**TRY IT**
Would you repeat exactly the part of the listing below that runs from the line containing "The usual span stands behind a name" down to the line containing "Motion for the", inclusive, and nothing else?
- - - - - - -
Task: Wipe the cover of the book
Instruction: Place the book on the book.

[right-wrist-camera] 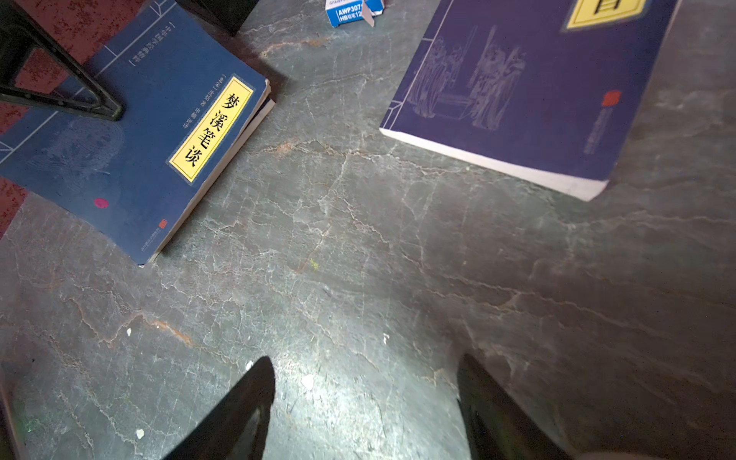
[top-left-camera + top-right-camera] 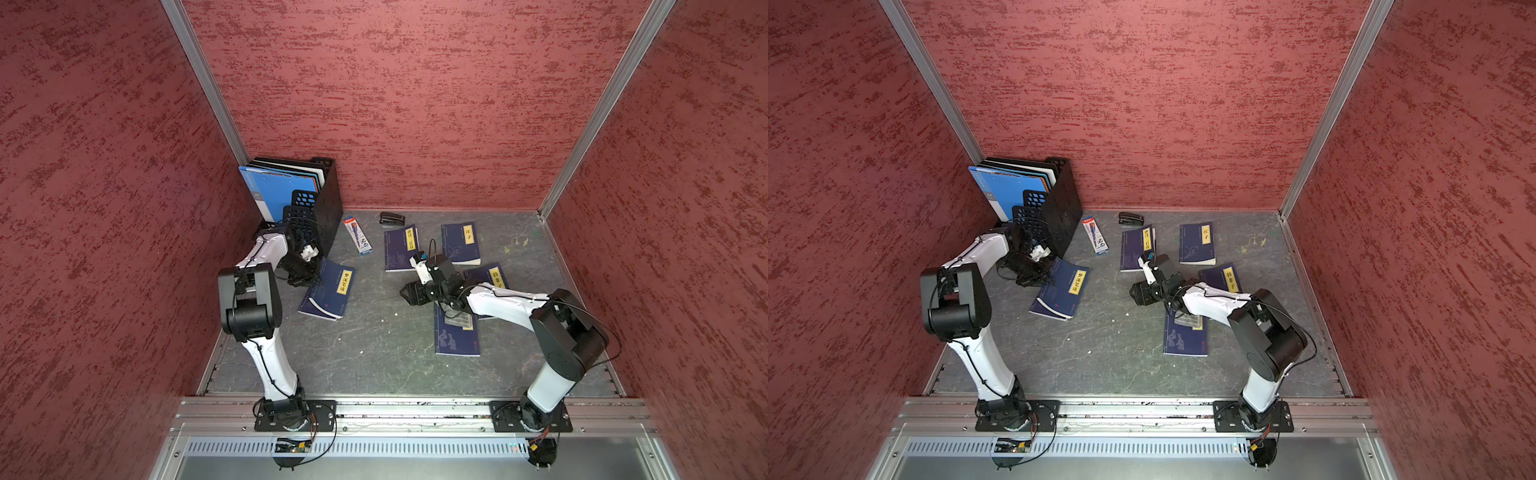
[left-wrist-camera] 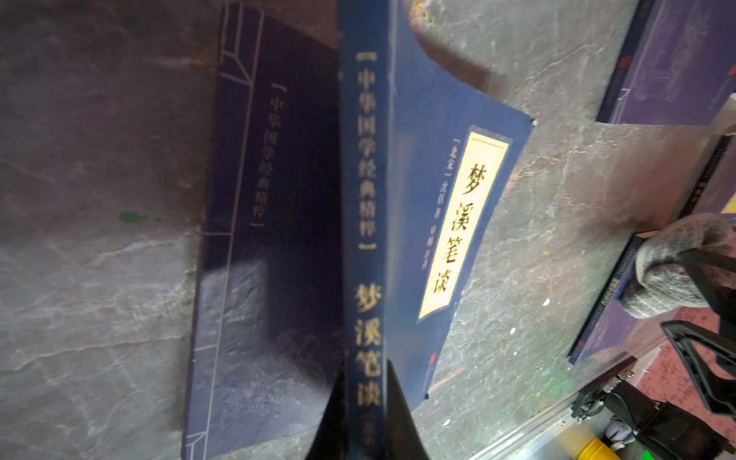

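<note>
L claw [image 3: 365, 370]: pinching book [image 3: 414, 179] spine.
R claw [image 1: 365, 360]: hovering spread; book lying leftward, well apart.
Cloth [image 3: 673, 267]: prob. hanging by R claw.

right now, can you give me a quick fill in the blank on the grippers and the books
1. The left gripper is shut on the ____ of the book.
2. The right gripper hangs ____ over bare table.
3. Counting that one, ____ dark blue books lie on the table.

Missing words: spine; open; five
</note>
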Tool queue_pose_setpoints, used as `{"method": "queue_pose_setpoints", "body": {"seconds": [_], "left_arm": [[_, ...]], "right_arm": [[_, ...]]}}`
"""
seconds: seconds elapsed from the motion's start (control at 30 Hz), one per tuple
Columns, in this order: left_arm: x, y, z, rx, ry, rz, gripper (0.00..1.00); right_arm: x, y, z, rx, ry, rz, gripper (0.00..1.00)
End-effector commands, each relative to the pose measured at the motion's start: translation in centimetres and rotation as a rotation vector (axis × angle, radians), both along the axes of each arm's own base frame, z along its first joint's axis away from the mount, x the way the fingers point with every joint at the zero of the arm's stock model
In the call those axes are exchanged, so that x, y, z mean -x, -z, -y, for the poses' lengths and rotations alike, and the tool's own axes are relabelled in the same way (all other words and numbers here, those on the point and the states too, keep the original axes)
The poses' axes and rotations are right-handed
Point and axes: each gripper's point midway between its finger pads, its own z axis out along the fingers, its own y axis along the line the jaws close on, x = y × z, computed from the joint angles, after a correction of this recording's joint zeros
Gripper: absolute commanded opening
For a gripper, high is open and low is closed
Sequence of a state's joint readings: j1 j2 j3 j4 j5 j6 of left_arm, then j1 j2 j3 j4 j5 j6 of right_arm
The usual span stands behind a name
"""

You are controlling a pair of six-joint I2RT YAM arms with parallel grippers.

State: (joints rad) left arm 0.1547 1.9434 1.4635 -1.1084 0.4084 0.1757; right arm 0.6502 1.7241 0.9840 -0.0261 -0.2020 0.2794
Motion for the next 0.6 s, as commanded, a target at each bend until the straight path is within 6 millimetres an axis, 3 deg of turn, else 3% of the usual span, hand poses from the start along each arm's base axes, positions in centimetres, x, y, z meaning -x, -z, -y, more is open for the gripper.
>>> {"method": "queue_pose_setpoints", "body": {"seconds": [0.0, 0.3, 0.57], "left_arm": [[-0.3, 1.0, -1.1, -0.099, 0.041, -0.015, 0.06], [-0.2, 2.4, -1.8, -0.188, 0.077, -0.059, 0.15], [-0.3, 2.6, -2.8, -0.264, 0.075, -0.06, 0.37]], "right_arm": [[0.0, -1.3, -0.1, -0.034, -0.015, 0.034, 0.73], [-0.1, -1.0, 0.0, -0.028, -0.012, 0.032, 0.73], [-0.1, -0.9, -0.3, -0.034, -0.021, 0.026, 0.73]]}}
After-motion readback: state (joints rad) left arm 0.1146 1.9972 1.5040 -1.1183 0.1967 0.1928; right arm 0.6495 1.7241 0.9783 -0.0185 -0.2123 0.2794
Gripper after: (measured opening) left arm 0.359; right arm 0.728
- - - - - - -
**RESULT OF THE TASK**
The usual span stands behind a name
"""

You are controlling a pair of six-joint I2RT YAM arms with parallel grippers.

State: (joints rad) left arm 0.1547 1.9434 1.4635 -1.1084 0.4084 0.1757; right arm 0.6502 1.7241 0.9840 -0.0261 -0.2020 0.2794
Motion for the next 0.6 s, as commanded, a target at each bend until the straight path is within 6 millimetres an axis, 3 deg of turn, else 3% of the usual span, hand poses from the start along each arm's base axes, positions in centimetres, x, y, z meaning -x, -z, -y, more is open for the gripper.

There is nothing else to the answer.